_Required work_. The lines below, all of them, should be returned exactly as they appear.

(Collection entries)
============
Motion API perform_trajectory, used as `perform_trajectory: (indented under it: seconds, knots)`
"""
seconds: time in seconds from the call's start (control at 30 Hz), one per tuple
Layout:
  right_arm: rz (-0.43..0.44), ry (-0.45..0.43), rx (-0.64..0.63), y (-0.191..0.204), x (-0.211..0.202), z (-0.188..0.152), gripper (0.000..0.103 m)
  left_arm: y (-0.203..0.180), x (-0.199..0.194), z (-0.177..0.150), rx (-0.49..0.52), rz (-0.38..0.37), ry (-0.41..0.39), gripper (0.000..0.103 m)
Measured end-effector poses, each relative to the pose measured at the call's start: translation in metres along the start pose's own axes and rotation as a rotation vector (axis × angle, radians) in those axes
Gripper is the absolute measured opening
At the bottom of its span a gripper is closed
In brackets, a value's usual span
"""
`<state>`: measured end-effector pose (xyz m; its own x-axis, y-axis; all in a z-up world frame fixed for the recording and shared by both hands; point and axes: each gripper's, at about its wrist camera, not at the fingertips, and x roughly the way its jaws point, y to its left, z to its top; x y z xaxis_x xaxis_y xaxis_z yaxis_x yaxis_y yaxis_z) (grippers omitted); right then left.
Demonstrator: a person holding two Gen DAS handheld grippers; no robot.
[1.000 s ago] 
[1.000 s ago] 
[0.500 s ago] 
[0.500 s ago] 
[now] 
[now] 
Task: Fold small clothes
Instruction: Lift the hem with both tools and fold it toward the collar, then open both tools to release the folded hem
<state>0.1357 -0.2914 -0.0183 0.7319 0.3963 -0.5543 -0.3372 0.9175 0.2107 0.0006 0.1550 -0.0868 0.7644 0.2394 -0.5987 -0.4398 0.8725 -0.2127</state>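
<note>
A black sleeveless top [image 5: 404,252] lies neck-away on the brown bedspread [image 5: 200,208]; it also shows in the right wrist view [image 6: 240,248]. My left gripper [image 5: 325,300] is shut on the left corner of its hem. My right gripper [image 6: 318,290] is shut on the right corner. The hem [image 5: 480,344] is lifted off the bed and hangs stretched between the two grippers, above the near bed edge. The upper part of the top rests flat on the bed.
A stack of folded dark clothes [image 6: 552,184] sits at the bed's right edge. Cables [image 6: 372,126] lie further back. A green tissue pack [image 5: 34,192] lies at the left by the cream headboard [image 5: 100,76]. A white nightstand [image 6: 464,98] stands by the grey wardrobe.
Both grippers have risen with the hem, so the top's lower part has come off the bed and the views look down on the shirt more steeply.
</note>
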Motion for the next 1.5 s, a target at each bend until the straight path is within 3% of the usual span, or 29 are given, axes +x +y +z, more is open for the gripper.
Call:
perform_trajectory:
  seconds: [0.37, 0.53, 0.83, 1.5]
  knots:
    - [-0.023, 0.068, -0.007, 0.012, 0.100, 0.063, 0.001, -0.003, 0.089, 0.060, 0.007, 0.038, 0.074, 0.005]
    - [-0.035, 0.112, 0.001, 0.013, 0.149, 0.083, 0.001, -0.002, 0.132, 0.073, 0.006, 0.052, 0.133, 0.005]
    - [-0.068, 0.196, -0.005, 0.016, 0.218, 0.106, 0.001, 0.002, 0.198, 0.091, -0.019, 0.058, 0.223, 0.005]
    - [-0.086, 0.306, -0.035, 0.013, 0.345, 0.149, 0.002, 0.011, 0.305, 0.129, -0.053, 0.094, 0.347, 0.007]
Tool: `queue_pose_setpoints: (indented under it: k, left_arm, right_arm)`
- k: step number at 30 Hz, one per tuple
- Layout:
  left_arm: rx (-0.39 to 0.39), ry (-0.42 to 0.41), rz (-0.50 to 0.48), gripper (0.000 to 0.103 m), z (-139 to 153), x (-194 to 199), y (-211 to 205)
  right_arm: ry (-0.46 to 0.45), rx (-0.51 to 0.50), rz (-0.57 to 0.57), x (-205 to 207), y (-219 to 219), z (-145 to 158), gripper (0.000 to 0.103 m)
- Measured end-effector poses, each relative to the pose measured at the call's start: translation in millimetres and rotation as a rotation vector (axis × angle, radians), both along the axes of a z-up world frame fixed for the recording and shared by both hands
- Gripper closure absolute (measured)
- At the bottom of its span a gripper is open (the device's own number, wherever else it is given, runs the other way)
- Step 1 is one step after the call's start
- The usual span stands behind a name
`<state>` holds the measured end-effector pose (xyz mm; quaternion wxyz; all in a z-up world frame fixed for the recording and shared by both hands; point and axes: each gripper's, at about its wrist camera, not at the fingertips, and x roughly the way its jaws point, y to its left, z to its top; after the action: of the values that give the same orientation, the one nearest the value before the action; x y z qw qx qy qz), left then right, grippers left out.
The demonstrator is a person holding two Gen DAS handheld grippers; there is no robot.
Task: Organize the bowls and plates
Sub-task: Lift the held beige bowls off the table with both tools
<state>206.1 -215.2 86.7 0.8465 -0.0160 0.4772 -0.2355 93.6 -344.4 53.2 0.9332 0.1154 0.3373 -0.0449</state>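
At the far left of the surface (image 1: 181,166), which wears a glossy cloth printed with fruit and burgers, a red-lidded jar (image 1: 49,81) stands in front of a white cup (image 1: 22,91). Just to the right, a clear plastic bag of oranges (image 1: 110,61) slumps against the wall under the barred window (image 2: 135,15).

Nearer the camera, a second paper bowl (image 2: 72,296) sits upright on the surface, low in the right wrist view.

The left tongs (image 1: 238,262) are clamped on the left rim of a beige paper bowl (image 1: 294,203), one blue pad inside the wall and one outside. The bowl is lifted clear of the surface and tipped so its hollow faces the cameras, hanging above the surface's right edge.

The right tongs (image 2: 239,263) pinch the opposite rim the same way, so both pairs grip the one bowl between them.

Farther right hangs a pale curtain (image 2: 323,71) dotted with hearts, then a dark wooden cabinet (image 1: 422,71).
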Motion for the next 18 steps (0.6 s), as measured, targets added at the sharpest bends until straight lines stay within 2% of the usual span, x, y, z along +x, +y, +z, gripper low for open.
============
_Exercise output_.
Motion API perform_trajectory, used as `perform_trajectory: (indented under it: seconds, knots)`
"""
seconds: time in seconds from the call's start (control at 30 Hz), one per tuple
Layout:
  right_arm: rz (-0.43..0.44), ry (-0.45..0.43), rx (-0.64..0.63), y (-0.191..0.204), x (-0.211..0.202), z (-0.188..0.152), gripper (0.000..0.103 m)
  left_arm: y (-0.203..0.180), x (-0.199..0.194), z (-0.177..0.150), rx (-0.49..0.52), rz (-0.38..0.37), ry (-0.41..0.39), gripper (0.000..0.103 m)
Measured end-effector poses, each relative to the pose measured at the call's start: translation in metres along the start pose's own axes and rotation as a rotation vector (axis × angle, radians) in those axes
Gripper is the absolute measured opening
At the bottom of its span a gripper is closed
In brackets, a value's usual span
"""
`<state>`: measured end-effector pose (xyz m; its own x-axis, y-axis; all in a z-up world frame fixed for the recording and shared by both hands; point and axes: each gripper's, at about its wrist camera, not at the fingertips, and x roughly the way its jaws point, y to its left, z to its top; x y z xaxis_x xaxis_y xaxis_z yaxis_x yaxis_y yaxis_z) (grippers omitted); right then left.
Demonstrator: a person holding two Gen DAS handheld grippers; no robot.
[1.000 s ago] 
[1.000 s ago] 
[0.500 s ago] 
[0.500 s ago] 
[now] 
[now] 
Task: Fold small clothes
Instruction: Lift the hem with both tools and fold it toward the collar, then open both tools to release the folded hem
<state>0.1357 -0.2914 -0.0183 0.7319 0.3963 -0.5543 -0.3372 0.9175 0.2107 0.0006 0.1550 -0.0868 0.7644 0.2394 -0.5987 -0.4398 0.8725 -0.2127</state>
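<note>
A black sleeveless top [image 5: 404,252] lies neck-away on the brown bedspread [image 5: 200,208]; it also shows in the right wrist view [image 6: 240,248]. My left gripper [image 5: 325,300] is shut on the left corner of its hem. My right gripper [image 6: 318,290] is shut on the right corner. The hem [image 5: 480,344] is lifted off the bed and hangs stretched between the two grippers, above the near bed edge. The upper part of the top rests flat on the bed.
A stack of folded dark clothes [image 6: 552,184] sits at the bed's right edge. Cables [image 6: 372,126] lie further back. A green tissue pack [image 5: 34,192] lies at the left by the cream headboard [image 5: 100,76]. A white nightstand [image 6: 464,98] stands by the grey wardrobe.
Both grippers have risen with the hem, so the top's lower part has come off the bed and the views look down on the shirt more steeply.
</note>
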Motion for the next 1.5 s, a target at each bend until the straight path is within 3% of the usual span, or 29 are given, axes +x +y +z, more is open for the gripper.
Call:
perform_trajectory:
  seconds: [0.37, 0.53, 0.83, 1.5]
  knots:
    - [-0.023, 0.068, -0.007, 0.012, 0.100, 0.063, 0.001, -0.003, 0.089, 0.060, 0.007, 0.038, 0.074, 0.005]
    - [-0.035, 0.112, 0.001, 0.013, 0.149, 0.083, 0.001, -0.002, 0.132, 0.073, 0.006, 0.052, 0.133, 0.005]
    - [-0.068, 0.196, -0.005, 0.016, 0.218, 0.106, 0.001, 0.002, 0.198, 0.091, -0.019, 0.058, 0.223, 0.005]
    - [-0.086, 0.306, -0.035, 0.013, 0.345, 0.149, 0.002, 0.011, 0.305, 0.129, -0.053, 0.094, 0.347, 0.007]
Tool: `queue_pose_setpoints: (indented under it: k, left_arm, right_arm)`
- k: step number at 30 Hz, one per tuple
- Layout:
  left_arm: rx (-0.39 to 0.39), ry (-0.42 to 0.41), rz (-0.50 to 0.48), gripper (0.000 to 0.103 m), z (-139 to 153), x (-194 to 199), y (-211 to 205)
  right_arm: ry (-0.46 to 0.45), rx (-0.51 to 0.50), rz (-0.57 to 0.57), x (-205 to 207), y (-219 to 219), z (-145 to 158), gripper (0.000 to 0.103 m)
- Measured end-effector poses, each relative to the pose measured at the call's start: translation in millimetres and rotation as a rotation vector (axis × angle, radians), both along the axes of a z-up world frame fixed for the recording and shared by both hands
- Gripper closure absolute (measured)
- At the bottom of its span a gripper is open (the device's own number, wherever else it is given, runs the other way)
- Step 1 is one step after the call's start
- The usual span stands behind a name
`<state>` holds the measured end-effector pose (xyz mm; quaternion wxyz; all in a z-up world frame fixed for the recording and shared by both hands; point and axes: each gripper's, at about its wrist camera, not at the fingertips, and x roughly the way its jaws point, y to its left, z to its top; after the action: of the values that give the same orientation, the one nearest the value before the action; x y z qw qx qy qz), left then right, grippers left out.
The demonstrator is a person holding two Gen DAS handheld grippers; there is no robot.
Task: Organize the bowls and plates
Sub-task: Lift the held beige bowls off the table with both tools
<state>206.1 -215.2 86.7 0.8465 -0.0160 0.4772 -0.2355 93.6 -344.4 53.2 0.9332 0.1154 0.3373 -0.0449</state>
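At the far left of the surface (image 1: 181,166), which wears a glossy cloth printed with fruit and burgers, a red-lidded jar (image 1: 49,81) stands in front of a white cup (image 1: 22,91). Just to the right, a clear plastic bag of oranges (image 1: 110,61) slumps against the wall under the barred window (image 2: 135,15).

Nearer the camera, a second paper bowl (image 2: 72,296) sits upright on the surface, low in the right wrist view.

The left tongs (image 1: 238,262) are clamped on the left rim of a beige paper bowl (image 1: 294,203), one blue pad inside the wall and one outside. The bowl is lifted clear of the surface and tipped so its hollow faces the cameras, hanging above the surface's right edge.

The right tongs (image 2: 239,263) pinch the opposite rim the same way, so both pairs grip the one bowl between them.

Farther right hangs a pale curtain (image 2: 323,71) dotted with hearts, then a dark wooden cabinet (image 1: 422,71).
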Motion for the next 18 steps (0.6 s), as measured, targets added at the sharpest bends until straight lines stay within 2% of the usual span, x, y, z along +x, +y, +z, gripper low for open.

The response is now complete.